Jan 11, 2016 08:44
What I've Just Finished Reading
I haven't seen it in many years, but The Maltese Falcon was one of my favorite movies from childhood; I loved the mythical golden bird that may not even exist anymore under its protective enamel, and Sydney Greenstreet's never-ending list of things he doesn't trust in a man, and the great line, "I couldn't be fonder of you if you were my own son. But if you lose a son, it's possible to get another. There's only one Maltese Falcon."
Reading the book was an odd experience because, except for a lot of weirdly vivid eye colors, it deviated so little from my memories of the movie that it felt like a transcript, not a novel. Not surprisingly, Hammett wrote the screenplay and pasted all his own best lines in (plus a few extra; Greenstreet's best line seems to have been movie-only).
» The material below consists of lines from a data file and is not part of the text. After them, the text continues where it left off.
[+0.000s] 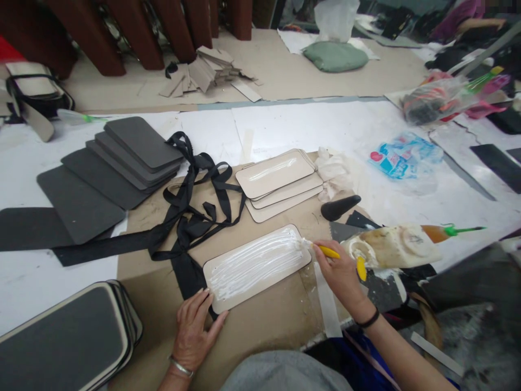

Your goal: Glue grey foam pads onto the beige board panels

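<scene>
A beige rounded panel (pixel 256 269) lies on brown board, its upper face streaked with white glue. My right hand (pixel 340 274) is closed round a yellow-handled brush (pixel 328 251), whose white-coated bristles touch the panel's right end. At the panel's lower left corner rests my left hand (pixel 197 323), thumb and fingers apart, fingertips at the edge. Black ribbon (pixel 189 233) lies tangled behind and left of the panel, one end running down beside it. Beyond the panel is a stack of beige panels (pixel 277 176), the top one with a white streak.
Dark grey panels (pixel 81 201) fan out at the left, with a stack of edged panels (pixel 65 336) at the lower left. To the right are a glue-smeared container (pixel 391 247), a black cone-like object (pixel 341 207) and a plastic bag (pixel 407 157). A person's arm (pixel 480 24) shows far back.
</scene>
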Action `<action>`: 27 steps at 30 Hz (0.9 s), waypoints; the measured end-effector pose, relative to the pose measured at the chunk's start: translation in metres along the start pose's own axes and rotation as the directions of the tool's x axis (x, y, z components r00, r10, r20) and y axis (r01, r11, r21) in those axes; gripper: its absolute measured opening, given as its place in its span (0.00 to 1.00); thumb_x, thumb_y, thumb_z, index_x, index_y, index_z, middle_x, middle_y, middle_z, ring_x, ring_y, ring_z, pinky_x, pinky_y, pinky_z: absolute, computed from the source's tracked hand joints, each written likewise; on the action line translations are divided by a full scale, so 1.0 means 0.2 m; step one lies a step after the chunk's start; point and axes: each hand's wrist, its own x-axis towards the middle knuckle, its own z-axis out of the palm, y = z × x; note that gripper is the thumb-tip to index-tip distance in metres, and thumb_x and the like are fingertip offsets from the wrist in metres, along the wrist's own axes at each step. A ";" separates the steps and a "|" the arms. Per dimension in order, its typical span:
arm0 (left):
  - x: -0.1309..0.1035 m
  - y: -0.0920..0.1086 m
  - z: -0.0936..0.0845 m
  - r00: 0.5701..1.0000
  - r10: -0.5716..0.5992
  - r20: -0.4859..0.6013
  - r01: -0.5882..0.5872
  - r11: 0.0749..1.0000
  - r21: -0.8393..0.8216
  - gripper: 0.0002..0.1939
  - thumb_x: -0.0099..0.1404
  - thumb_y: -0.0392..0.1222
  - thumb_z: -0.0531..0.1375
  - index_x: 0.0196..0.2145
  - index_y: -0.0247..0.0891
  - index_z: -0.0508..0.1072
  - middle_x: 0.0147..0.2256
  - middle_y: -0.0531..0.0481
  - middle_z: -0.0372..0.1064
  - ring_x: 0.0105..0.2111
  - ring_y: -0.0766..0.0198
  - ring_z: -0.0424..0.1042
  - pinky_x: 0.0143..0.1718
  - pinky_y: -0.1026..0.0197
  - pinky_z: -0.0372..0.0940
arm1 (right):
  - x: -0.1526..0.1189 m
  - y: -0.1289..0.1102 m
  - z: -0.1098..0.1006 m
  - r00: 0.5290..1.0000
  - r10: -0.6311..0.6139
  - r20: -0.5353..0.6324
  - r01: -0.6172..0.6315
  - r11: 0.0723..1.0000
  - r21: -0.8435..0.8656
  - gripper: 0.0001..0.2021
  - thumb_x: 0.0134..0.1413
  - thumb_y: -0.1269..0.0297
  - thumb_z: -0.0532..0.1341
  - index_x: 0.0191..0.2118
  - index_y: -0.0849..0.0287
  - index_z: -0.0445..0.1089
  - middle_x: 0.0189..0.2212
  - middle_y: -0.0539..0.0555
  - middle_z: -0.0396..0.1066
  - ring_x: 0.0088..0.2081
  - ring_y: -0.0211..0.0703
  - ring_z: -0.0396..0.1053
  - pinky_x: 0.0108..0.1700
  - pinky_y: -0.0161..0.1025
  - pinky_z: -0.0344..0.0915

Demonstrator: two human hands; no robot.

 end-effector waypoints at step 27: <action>1.23 0.05 0.56 0.982 -0.124 0.141 0.132 0.990 -0.046 0.16 0.56 0.39 0.58 0.44 0.40 0.68 0.46 0.44 0.69 0.48 0.48 0.64 0.49 0.42 0.55 | 1.08 0.04 0.46 0.948 0.262 0.183 -0.312 0.882 0.353 0.18 0.44 0.49 0.57 0.30 0.62 0.70 0.18 0.51 0.68 0.22 0.43 0.67 0.24 0.38 0.62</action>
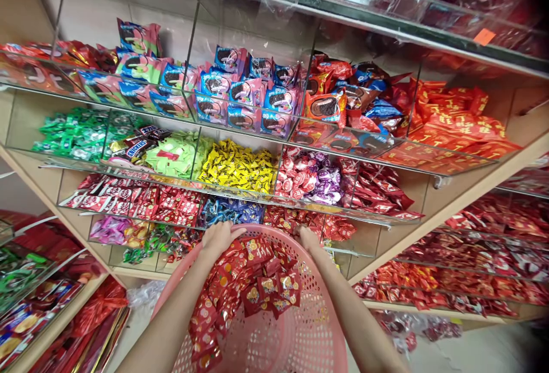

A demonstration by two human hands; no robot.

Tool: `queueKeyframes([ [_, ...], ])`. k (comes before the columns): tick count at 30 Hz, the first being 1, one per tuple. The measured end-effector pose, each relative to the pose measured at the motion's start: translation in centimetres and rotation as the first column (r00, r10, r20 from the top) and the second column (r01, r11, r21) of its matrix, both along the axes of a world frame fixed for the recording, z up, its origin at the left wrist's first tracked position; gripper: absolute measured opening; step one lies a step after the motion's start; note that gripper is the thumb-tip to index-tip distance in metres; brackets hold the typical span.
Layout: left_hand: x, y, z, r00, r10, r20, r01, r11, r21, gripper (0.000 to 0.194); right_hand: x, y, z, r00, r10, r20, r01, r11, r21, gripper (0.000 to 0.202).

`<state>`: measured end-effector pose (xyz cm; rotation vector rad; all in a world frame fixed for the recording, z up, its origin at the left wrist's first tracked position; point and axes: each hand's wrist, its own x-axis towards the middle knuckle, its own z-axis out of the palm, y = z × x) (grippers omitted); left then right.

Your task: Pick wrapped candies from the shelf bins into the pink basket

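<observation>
A large pink plastic basket (pixel 317 281) with a perforated wall is tilted in front of me. My left hand (pixel 221 239) grips its far rim, thumb over the edge, and my right hand (pixel 309 238) is closed on the rim further right; its fingertips are partly hidden. Inside the basket, red candy packets (pixel 268 287) with orange fruit pictures lie heaped against the far and left wall. Just beyond the rim, similar red packets (pixel 283 218) fill a shelf compartment, next to blue wrapped sweets (pixel 234 213).
Glass-fronted shelves (pixel 240 187) rise ahead. They hold yellow candies (pixel 240 167), purple candies (pixel 323 181), green candies (pixel 77 135) and cookie packs (pixel 253 90). More shelves of red packets (pixel 450 281) stand right. At lower left is another stocked rack (pixel 38 304).
</observation>
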<state>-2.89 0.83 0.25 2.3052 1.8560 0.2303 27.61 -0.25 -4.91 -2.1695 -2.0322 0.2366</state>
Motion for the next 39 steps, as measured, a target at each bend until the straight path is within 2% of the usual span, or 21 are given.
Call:
queueKeyframes([
  [7,0.0,0.1,-0.1,1.000,-0.001,-0.005,0.001,1.000,-0.004,0.072,0.0,-0.3,-0.7,0.999,-0.040,0.004,0.040,0.996,0.081,0.018],
  [13,0.0,0.1,-0.1,1.000,0.001,-0.005,-0.001,1.000,-0.010,0.071,-0.3,-1.4,0.4,0.997,-0.069,-0.019,0.071,0.974,0.216,0.021],
  [18,0.0,0.0,0.0,1.000,0.006,-0.004,-0.006,1.000,-0.027,0.070,-0.1,-3.1,2.4,0.978,-0.002,-0.206,0.101,0.878,0.468,0.020],
  [22,0.1,0.0,0.1,1.000,0.030,-0.003,-0.030,0.998,-0.059,0.067,-0.6,-4.9,5.4,0.891,-0.030,-0.453,0.301,0.787,0.539,0.020],
  [24,0.1,0.0,0.1,1.000,0.030,-0.003,-0.030,0.998,-0.058,0.068,-1.5,-6.1,6.9,0.795,-0.026,-0.606,0.411,0.758,0.506,0.021],
  [25,0.1,0.0,0.1,1.000,0.024,-0.002,-0.024,0.998,-0.050,0.069,-2.2,-6.8,7.3,0.731,-0.003,-0.682,0.442,0.764,0.470,0.021],
  [28,0.1,0.0,-0.1,1.000,0.002,0.006,-0.002,1.000,-0.017,0.075,-5.0,-8.9,7.4,0.523,0.071,-0.850,0.397,0.861,0.317,0.018],
  [31,0.0,-0.1,-0.1,1.000,-0.005,0.007,0.005,1.000,0.006,0.079,-7.9,-10.7,5.8,0.379,0.029,-0.925,0.270,0.952,0.141,0.015],
  [35,0.1,-0.1,-0.1,1.000,-0.005,0.003,0.005,1.000,0.003,0.078,-9.9,-11.9,3.3,0.288,-0.036,-0.957,0.180,0.984,0.017,0.017],
  [39,0.1,-0.1,-0.1,1.000,0.014,-0.022,-0.015,1.000,-0.026,0.075,-10.2,-12.4,1.8,0.284,-0.115,-0.952,0.079,0.992,-0.096,0.019],
])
Sam Spade is an oddly opaque character, which I think is deliberate. I found his constant derisive chuckling plays a lot better as a performance by an actor than it does on the page. The descriptions of characters and their actions are highly meticulous and a little alien, as though Hammett were making notes for a Galactic Cosmographic Society study on Earth Detection and its Gestures. I think it must have been a startling prose style in 1930, but it may be suffering from its own success a little now.
What I'm Reading Now
Love Lies Bleeding by Edmund Crispin. It's not bad at all, even if the title pun is a groaner. Gervase Fen has just shown up, less actively unlikeable (so far) than he was in The Moving Toyshop, and the humor is less manic and forced -- it helps that it takes place in a school, with plenty of low-hanging fruit in the form of classroom discussions, etc., but the book also feels a little better constructed in general. And because it's not Fen's school, there's no opportunity for me to get annoyed by how indifferent a teacher Fen is. Two teachers have been killed, a chemistry cupboard has been broken into, and a student is missing. Is there a connection? Almost certainly!
What I Plan to Read Next
The Thin Man by Dashiell Hammett -- this one was also made into a movie, but I haven't seen it, so hopefully I will be better able to read it on its own terms.
Also, did you know that someone wrote a Porfiry Petrovich mystery? The Gentle Axe by R. N. Morris is a new case for Crime and Punishment's indefatigable detective, apparently. I found it today while cleaning up the mystery shelves at work -- I don't know when I'll read it, but probably sometime this year.